▶ **TASK DIRECTIONS**: Word for word, the listing below should be printed again.

▶ **EXERCISE DATA**:

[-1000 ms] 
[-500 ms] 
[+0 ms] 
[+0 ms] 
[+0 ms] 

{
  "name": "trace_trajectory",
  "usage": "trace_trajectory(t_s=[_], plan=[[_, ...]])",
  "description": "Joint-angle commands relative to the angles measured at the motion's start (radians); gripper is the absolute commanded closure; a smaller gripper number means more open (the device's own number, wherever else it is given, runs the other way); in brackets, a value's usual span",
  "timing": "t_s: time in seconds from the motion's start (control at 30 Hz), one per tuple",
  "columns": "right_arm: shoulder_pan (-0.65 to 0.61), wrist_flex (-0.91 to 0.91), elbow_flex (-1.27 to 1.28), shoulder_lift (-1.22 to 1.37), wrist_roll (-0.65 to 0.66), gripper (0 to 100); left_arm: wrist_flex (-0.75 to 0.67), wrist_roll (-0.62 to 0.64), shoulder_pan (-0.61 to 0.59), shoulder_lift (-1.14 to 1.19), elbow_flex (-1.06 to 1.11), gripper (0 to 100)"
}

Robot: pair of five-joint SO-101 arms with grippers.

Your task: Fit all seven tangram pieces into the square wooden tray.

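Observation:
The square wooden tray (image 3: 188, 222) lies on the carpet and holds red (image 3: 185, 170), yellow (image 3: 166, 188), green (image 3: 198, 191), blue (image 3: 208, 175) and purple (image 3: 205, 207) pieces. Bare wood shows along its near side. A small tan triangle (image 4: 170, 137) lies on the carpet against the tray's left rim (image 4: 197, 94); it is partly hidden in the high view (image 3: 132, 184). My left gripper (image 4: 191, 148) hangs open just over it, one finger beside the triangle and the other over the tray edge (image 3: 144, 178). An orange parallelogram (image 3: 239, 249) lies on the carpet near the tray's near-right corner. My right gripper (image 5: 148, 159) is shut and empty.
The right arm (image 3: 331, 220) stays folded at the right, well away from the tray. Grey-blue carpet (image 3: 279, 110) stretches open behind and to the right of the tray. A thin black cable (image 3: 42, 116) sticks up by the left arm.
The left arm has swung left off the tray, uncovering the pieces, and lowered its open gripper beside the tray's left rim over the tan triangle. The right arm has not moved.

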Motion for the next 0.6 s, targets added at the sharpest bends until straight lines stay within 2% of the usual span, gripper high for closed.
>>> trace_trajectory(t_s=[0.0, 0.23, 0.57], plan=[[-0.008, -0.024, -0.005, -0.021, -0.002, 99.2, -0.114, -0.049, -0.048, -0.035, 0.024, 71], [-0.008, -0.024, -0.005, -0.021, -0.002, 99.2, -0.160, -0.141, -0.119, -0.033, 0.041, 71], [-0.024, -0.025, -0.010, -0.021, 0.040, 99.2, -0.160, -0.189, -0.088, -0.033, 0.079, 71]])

▶ **EXERCISE RESPONSE**:
[-1000 ms] 
[-500 ms] 
[+0 ms] 
[+0 ms] 
[+0 ms] 

{
  "name": "trace_trajectory",
  "usage": "trace_trajectory(t_s=[_], plan=[[_, ...]])",
  "description": "Joint-angle commands relative to the angles measured at the motion's start (radians); gripper is the absolute commanded closure; a smaller gripper number means more open (the device's own number, wherever else it is given, runs the other way); in brackets, a value's usual span",
  "timing": "t_s: time in seconds from the motion's start (control at 30 Hz), one per tuple",
  "columns": "right_arm: shoulder_pan (-0.65 to 0.61), wrist_flex (-0.91 to 0.91), elbow_flex (-1.27 to 1.28), shoulder_lift (-1.22 to 1.37), wrist_roll (-0.65 to 0.66), gripper (0 to 100); left_arm: wrist_flex (-0.75 to 0.67), wrist_roll (-0.62 to 0.64), shoulder_pan (-0.61 to 0.59), shoulder_lift (-1.14 to 1.19), elbow_flex (-1.06 to 1.11), gripper (0 to 100)"
}

Robot: pair of five-joint SO-101 arms with grippers.

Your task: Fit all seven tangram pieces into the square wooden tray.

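Observation:
The square wooden tray (image 3: 188, 222) lies on the carpet and holds red (image 3: 185, 170), yellow (image 3: 166, 188), green (image 3: 198, 191), blue (image 3: 208, 175) and purple (image 3: 205, 207) pieces. Bare wood shows along its near side. A small tan triangle (image 4: 170, 137) lies on the carpet against the tray's left rim (image 4: 197, 94); it is partly hidden in the high view (image 3: 132, 184). My left gripper (image 4: 191, 148) hangs open just over it, one finger beside the triangle and the other over the tray edge (image 3: 144, 178). An orange parallelogram (image 3: 239, 249) lies on the carpet near the tray's near-right corner. My right gripper (image 5: 148, 159) is shut and empty.
The right arm (image 3: 331, 220) stays folded at the right, well away from the tray. Grey-blue carpet (image 3: 279, 110) stretches open behind and to the right of the tray. A thin black cable (image 3: 42, 116) sticks up by the left arm.
The left arm has swung left off the tray, uncovering the pieces, and lowered its open gripper beside the tray's left rim over the tan triangle. The right arm has not moved.
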
Motion for the next 0.6 s, targets added at the sharpest bends until straight lines stay within 2% of the usual span, gripper high for closed.
>>> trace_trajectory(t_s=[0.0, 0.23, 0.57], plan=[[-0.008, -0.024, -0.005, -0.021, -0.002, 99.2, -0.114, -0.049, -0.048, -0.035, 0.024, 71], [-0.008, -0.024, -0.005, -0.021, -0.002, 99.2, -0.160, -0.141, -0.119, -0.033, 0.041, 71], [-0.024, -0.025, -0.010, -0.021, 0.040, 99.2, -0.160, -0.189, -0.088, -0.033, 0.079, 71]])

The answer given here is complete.